[Dataset section — start]

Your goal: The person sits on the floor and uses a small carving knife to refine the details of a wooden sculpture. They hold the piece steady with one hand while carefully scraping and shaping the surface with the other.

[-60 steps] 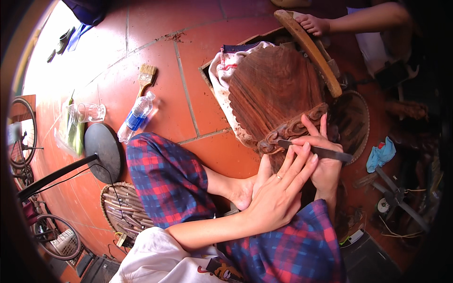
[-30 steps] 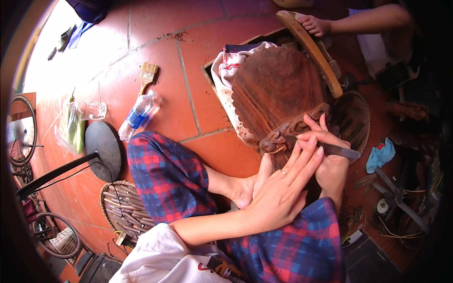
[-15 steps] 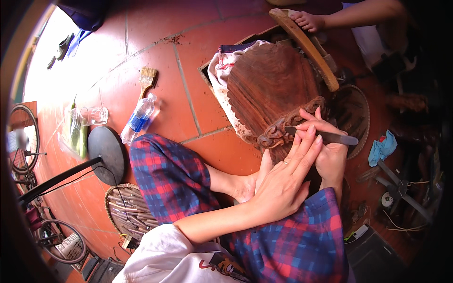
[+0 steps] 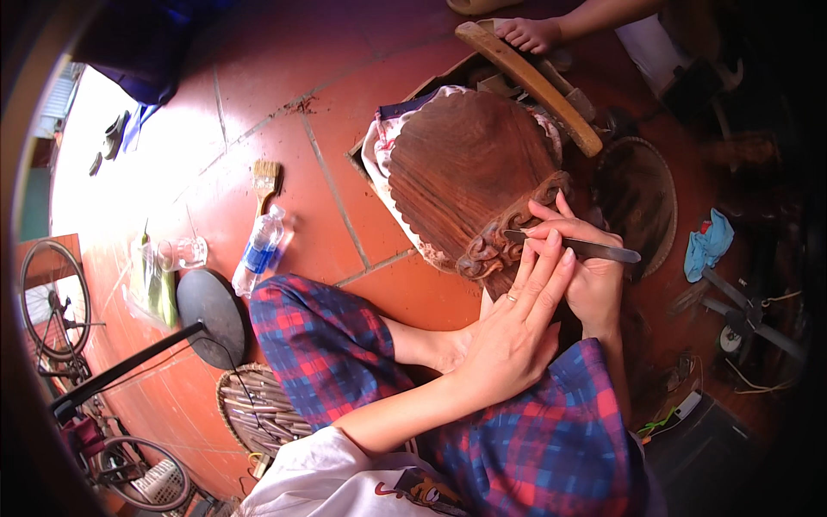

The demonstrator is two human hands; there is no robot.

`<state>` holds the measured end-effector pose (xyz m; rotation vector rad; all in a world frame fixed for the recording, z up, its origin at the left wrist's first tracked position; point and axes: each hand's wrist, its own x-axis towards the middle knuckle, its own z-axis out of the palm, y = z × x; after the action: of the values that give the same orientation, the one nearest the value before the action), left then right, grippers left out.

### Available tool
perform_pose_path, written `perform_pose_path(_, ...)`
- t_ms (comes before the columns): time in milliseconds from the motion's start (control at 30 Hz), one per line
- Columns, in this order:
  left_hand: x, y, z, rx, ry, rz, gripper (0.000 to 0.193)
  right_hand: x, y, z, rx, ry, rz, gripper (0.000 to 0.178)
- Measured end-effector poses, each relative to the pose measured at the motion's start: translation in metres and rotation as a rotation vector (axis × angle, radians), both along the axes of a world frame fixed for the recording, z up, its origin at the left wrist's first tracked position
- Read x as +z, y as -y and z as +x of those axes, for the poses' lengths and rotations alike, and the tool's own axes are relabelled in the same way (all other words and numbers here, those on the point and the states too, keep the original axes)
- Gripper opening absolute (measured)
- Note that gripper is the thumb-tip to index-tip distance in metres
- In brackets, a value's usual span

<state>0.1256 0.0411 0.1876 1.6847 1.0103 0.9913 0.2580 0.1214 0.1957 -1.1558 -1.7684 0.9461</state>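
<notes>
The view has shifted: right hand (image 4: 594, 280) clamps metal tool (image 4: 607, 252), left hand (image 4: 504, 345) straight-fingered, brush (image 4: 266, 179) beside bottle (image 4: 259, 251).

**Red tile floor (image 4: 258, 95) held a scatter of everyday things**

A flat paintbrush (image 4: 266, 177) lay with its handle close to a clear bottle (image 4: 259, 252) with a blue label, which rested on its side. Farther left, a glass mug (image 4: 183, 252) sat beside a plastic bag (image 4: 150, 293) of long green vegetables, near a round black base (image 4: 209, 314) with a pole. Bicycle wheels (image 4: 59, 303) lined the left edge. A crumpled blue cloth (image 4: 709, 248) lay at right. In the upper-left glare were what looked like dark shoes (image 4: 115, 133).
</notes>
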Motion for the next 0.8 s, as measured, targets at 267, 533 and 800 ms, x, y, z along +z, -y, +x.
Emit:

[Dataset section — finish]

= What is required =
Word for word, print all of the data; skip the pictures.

= Task response =
Your goal: The person sits on the floor and uses a small carving knife to refine the details of a wooden sculpture. They hold the piece steady with one hand while carefully scraping and shaping the surface with the other.

[-60 steps] 
[-30 steps] 
[-15 steps] 
[+0 steps] 

The demonstrator is two human hands; there is no robot.

`<state>` holds the measured end-effector pose (xyz m; rotation vector rad; all in a world frame fixed for the recording, z up, its origin at the left wrist's first tracked position; point and axes: each hand's wrist, its own x-axis towards the middle knuckle, its own z-axis out of the palm, y = z × x; after the action: of the values that give the same orientation, the one nearest the value before the action), left then right, grippers left out.

### Available tool
perform_pose_path, written `perform_pose_path(_, ...)`
- t_ms (comes before the columns): time in milliseconds from the motion's start (control at 30 Hz), one per line
- Columns, in this order:
  left_hand: x, y, z, rx, ry, rz, gripper (0.000 to 0.193)
  right_hand: x, y, z, rx, ry, rz, gripper (0.000 to 0.178)
- Measured end-effector poses, each relative to the pose measured at the motion's start: translation in metres and rotation as a rotation vector (axis × angle, radians), both along the axes of a world frame fixed for the recording, z up, its origin at the left wrist's first tracked position
- Read x as +z, y as -y and z as +x of those axes, for the poses' lengths and rotations alike, and the tool's own axes are relabelled in the same way (all other words and numbers here, those on the point and the states too, keep the original axes)
- Gripper opening absolute (measured)
- Note that gripper is the thumb-tip to index-tip distance in metres
- In brackets, a value's usual span

<state>0.1256 0.0411 0.1876 1.6847 1.0103 0.9913 0.2580 0.1214 0.1957 -1.1558 -1.7684 0.9461</state>
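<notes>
The view has shifted: right hand (image 4: 594, 280) clamps metal tool (image 4: 607, 252), left hand (image 4: 504, 345) straight-fingered, brush (image 4: 266, 179) beside bottle (image 4: 259, 251).

**Red tile floor (image 4: 258, 95) held a scatter of everyday things**

A flat paintbrush (image 4: 266, 177) lay with its handle close to a clear bottle (image 4: 259, 252) with a blue label, which rested on its side. Farther left, a glass mug (image 4: 183, 252) sat beside a plastic bag (image 4: 150, 293) of long green vegetables, near a round black base (image 4: 209, 314) with a pole. Bicycle wheels (image 4: 59, 303) lined the left edge. A crumpled blue cloth (image 4: 709, 248) lay at right. In the upper-left glare were what looked like dark shoes (image 4: 115, 133).
</notes>
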Motion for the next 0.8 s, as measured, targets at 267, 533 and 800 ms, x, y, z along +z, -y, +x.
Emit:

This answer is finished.